| Assigned task |
Lines containing the word "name" are to be copied from the data below.

[Source records]
*****
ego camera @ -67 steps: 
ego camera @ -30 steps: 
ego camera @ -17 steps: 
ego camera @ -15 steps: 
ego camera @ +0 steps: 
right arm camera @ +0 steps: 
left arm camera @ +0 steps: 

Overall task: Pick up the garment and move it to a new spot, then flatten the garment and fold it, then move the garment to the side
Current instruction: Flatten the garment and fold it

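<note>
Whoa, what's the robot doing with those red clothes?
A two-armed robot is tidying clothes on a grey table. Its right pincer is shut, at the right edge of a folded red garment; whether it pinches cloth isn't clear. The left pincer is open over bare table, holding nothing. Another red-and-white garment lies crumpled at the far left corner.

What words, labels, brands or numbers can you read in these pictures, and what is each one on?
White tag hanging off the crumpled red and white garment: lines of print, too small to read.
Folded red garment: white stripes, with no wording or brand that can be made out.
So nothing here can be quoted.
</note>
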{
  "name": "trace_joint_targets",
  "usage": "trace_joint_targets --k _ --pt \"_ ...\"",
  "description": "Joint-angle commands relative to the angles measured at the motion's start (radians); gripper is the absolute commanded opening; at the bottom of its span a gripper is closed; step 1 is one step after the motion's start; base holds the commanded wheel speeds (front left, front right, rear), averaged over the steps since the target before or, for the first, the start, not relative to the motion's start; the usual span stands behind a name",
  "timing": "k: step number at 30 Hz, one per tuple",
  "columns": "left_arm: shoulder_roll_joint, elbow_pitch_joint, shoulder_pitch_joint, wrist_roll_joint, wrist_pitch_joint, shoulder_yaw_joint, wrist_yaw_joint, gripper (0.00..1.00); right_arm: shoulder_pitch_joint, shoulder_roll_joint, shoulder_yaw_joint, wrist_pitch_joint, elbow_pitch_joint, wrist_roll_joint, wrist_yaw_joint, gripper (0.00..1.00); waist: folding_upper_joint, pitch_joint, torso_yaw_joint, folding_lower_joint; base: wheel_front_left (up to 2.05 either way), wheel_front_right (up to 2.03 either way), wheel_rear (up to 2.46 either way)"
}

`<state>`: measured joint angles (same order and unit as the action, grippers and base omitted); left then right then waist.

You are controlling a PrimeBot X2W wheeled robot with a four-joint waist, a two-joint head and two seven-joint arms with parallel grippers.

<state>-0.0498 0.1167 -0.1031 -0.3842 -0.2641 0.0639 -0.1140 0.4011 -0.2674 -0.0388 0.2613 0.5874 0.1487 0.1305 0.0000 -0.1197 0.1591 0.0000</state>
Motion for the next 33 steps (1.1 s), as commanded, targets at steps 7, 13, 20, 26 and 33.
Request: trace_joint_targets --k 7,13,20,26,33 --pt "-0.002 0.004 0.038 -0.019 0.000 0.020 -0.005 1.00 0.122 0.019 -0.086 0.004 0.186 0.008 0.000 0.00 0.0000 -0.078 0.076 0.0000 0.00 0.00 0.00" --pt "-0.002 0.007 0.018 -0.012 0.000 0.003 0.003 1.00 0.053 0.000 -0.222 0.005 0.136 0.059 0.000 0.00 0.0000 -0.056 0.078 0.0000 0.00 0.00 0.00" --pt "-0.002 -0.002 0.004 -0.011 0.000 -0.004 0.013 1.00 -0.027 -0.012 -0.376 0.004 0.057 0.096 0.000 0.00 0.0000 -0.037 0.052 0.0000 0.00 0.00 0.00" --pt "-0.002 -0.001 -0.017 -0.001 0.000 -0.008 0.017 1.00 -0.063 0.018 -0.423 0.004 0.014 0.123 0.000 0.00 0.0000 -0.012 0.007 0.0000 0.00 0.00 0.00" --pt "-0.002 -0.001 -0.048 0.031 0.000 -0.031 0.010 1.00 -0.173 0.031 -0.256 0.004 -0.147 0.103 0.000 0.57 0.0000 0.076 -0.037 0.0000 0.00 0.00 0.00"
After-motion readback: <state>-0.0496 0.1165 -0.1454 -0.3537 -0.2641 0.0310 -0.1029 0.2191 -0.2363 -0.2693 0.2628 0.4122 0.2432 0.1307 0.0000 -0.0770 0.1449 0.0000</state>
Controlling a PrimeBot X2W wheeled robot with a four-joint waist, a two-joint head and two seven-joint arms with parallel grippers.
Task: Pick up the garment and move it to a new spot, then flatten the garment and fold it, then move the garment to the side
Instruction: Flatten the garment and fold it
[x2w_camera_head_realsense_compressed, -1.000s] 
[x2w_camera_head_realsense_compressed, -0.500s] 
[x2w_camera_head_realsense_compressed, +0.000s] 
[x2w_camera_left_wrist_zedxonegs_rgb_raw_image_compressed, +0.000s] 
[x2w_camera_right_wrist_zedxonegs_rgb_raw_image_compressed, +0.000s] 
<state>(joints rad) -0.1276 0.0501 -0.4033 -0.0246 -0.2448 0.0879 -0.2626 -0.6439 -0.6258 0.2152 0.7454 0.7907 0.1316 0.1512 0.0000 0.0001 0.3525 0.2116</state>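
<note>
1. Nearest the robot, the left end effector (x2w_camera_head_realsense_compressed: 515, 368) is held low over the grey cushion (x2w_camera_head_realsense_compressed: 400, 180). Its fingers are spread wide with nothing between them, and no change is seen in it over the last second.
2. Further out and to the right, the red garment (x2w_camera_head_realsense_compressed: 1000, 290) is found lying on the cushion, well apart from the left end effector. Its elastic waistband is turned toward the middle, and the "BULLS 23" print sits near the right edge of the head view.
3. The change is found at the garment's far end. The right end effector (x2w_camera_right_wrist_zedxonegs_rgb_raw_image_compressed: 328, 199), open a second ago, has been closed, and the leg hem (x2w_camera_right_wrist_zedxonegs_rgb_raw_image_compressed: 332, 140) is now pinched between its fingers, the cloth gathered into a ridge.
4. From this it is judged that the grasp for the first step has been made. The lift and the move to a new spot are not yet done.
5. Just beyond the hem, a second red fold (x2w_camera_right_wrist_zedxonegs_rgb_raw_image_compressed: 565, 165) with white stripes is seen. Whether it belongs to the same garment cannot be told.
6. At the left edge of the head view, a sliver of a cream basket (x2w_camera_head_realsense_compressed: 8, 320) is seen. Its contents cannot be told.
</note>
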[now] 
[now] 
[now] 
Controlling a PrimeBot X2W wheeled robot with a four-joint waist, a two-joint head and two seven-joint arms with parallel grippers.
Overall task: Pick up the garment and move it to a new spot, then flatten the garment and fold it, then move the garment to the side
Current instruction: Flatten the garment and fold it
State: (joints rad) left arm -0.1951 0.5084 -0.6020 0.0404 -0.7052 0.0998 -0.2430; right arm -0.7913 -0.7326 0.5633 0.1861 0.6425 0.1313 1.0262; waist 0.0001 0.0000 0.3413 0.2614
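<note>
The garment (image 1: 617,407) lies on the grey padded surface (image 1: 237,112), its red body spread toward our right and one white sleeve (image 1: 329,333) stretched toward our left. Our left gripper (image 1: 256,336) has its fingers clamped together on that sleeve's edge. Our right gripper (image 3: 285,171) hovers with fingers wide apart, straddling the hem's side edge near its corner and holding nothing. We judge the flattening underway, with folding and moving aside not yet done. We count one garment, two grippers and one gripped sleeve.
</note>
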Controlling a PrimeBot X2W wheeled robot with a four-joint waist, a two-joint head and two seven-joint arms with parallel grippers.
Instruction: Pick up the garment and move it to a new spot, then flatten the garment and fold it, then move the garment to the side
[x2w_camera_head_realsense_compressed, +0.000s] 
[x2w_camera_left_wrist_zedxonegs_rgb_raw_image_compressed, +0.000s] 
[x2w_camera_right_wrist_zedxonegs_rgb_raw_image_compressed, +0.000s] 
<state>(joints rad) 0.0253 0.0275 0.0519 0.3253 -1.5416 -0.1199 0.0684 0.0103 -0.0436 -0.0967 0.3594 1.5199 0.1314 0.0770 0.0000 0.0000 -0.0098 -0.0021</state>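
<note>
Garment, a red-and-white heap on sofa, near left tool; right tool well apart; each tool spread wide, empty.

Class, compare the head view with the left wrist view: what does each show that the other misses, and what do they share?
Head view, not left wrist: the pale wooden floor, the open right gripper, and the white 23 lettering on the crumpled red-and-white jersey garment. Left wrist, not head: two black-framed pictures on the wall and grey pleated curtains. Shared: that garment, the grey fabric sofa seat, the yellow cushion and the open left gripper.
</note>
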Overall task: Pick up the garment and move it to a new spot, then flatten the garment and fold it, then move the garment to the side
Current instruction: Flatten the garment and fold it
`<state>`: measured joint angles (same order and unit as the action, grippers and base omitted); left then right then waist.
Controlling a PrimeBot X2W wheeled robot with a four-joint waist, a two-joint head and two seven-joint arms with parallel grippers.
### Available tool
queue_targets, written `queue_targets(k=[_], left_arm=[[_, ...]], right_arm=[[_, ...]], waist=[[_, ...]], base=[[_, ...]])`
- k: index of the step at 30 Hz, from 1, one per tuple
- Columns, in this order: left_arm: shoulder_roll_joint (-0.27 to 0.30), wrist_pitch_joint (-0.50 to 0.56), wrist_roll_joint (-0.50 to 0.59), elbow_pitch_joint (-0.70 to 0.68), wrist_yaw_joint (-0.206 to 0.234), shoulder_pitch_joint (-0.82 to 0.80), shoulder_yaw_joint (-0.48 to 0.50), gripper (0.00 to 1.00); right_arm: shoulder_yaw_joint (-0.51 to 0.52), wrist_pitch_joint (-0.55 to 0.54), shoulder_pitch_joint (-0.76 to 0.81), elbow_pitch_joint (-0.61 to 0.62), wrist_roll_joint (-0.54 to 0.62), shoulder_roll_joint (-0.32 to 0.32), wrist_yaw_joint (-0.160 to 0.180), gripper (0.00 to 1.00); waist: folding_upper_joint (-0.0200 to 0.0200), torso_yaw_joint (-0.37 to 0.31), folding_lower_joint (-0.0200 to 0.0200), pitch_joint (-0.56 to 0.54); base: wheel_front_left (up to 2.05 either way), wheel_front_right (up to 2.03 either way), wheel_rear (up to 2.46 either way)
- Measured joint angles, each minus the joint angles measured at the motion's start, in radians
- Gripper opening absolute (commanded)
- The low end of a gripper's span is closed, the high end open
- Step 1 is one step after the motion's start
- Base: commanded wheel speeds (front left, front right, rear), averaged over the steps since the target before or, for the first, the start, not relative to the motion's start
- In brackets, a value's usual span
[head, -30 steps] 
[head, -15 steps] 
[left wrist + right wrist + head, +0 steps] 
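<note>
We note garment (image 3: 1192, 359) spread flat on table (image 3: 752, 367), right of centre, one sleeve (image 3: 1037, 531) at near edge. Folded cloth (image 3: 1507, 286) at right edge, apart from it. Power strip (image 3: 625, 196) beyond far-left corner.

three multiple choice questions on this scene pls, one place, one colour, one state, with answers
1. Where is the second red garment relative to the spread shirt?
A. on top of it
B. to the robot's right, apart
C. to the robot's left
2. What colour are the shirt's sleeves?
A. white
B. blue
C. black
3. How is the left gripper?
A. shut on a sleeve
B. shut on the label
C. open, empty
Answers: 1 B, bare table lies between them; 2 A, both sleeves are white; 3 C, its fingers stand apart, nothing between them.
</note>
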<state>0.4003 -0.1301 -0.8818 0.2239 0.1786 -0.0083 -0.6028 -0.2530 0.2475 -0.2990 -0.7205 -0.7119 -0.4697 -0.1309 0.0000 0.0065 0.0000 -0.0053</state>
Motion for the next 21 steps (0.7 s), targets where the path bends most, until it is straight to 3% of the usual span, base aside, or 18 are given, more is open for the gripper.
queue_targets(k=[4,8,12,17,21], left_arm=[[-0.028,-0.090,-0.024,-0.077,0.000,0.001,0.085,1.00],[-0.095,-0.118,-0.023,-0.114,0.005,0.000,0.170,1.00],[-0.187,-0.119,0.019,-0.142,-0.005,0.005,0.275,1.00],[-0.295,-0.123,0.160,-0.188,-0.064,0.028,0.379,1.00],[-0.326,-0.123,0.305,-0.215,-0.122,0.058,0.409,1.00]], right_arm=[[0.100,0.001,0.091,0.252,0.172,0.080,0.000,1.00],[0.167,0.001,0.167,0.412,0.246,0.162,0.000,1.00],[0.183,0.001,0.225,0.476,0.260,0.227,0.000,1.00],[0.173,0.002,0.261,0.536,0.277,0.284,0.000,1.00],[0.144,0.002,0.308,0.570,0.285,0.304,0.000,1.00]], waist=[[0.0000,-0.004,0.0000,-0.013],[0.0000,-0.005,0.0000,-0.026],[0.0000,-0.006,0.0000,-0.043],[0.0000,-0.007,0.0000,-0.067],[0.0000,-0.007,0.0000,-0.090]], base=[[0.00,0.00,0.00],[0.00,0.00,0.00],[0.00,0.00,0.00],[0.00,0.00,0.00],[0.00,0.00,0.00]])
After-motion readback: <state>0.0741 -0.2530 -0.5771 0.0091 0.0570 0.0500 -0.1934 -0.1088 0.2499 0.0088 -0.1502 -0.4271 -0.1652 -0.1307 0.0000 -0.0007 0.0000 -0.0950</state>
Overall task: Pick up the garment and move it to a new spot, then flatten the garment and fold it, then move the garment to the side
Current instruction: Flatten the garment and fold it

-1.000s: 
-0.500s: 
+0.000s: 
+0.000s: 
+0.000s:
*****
| Worked solution |
  "name": "trace_joint_targets",
  "description": "Joint-angle commands relative to the angles measured at the motion's start (radians); gripper is the absolute commanded opening; at the bottom of its span a gripper is closed; step 1 is one step after the motion's start; base holds the commanded wheel speeds (front left, front right, rear), averaged over the steps since the target before or, for the first, the start, not relative to the motion's start; the usual span stands behind a name",

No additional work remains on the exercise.